Task objective => All of the listing is to be written out word for word, with the pictures left out.

Exercise data =>
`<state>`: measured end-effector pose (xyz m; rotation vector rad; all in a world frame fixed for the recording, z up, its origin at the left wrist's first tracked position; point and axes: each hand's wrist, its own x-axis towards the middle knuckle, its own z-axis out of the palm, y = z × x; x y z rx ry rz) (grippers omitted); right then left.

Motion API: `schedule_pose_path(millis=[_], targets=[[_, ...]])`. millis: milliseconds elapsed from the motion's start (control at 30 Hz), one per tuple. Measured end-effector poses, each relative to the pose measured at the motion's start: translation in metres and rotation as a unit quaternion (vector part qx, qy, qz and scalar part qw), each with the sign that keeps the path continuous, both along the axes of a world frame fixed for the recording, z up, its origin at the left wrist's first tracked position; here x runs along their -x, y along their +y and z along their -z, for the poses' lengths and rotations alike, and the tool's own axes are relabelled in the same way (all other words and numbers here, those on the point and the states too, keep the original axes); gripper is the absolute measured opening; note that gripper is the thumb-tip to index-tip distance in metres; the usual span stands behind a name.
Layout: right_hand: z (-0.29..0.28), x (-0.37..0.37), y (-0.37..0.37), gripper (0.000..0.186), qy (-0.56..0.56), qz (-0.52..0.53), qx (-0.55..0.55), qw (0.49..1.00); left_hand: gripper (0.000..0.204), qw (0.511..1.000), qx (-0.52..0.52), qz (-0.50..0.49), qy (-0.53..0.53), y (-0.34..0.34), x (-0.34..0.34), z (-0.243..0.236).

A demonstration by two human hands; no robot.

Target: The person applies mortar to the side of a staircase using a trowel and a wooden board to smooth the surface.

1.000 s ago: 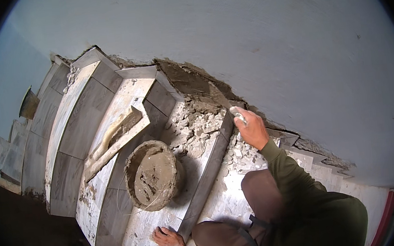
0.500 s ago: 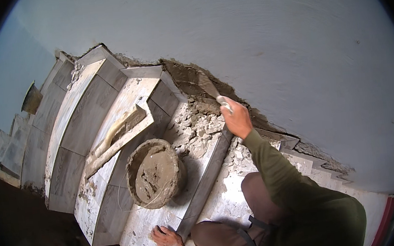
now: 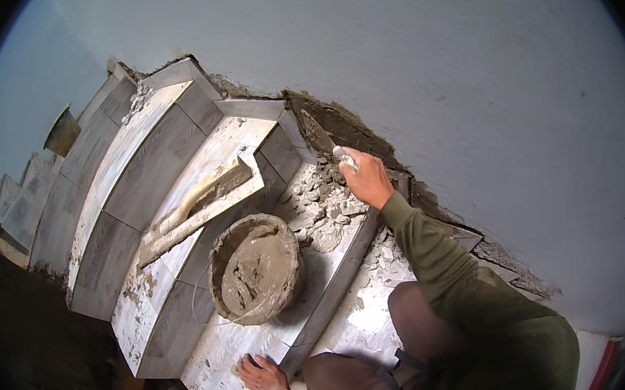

Exercise response =>
`<state>`: measured end-effector pose (xyz m; rotation vector rad; all in a world frame fixed for the recording, z up, its origin at the left wrist's first tracked position; point and axes: each hand's wrist, its own x-axis towards the middle knuckle, its own z-axis out of the palm, y = z × x; x y z rx ry rz) (grippers omitted); right then left.

Motion API: `schedule_pose_path(millis=[_], targets=[[_, ...]])`. millis: milliseconds elapsed from the motion's start (control at 30 Hz), one per tuple. Measured end-effector poses, each relative to the pose measured at the motion's start: translation in metres and rotation as a unit quaternion (vector part qx, qy, qz and scalar part qw), each with the sign that keeps the path continuous, both along the axes of a world frame fixed for the recording, z up, its origin at the left wrist's first tracked position; here x runs along their -x, y along their +y and z along their -z, for the poses' lengths and rotations alike, and the tool's own axes are relabelled in the same way (all other words and numbers here, those on the point and the states too, keep the original axes); gripper is the absolute measured opening; note that gripper is the thumb-tip to index-tip distance in metres; the usual span stands behind a name.
Layout: right_hand: z (-0.29..0.28), x (-0.37..0.37), y (-0.37..0.37), gripper (0.000..0.186), qy (-0.56..0.56), qz (-0.52..0.53), qx (-0.55..0.55), qw (0.49..1.00); left_hand: gripper (0.000..0.204), qw (0.511..1.000), qx (-0.52..0.52), qz (-0.50..0.49), qy (-0.53..0.53), y (-0.34..0.34), x (-0.34..0.34), z (-0.243..0.236).

A demonstration by two human hands; no robot.

Target: The person applies mortar to the side of a staircase using a trowel and a wooden board to smooth the surface.

1.000 s ago: 
0.500 s ago: 
now: 

Nothing further belongs to this answer.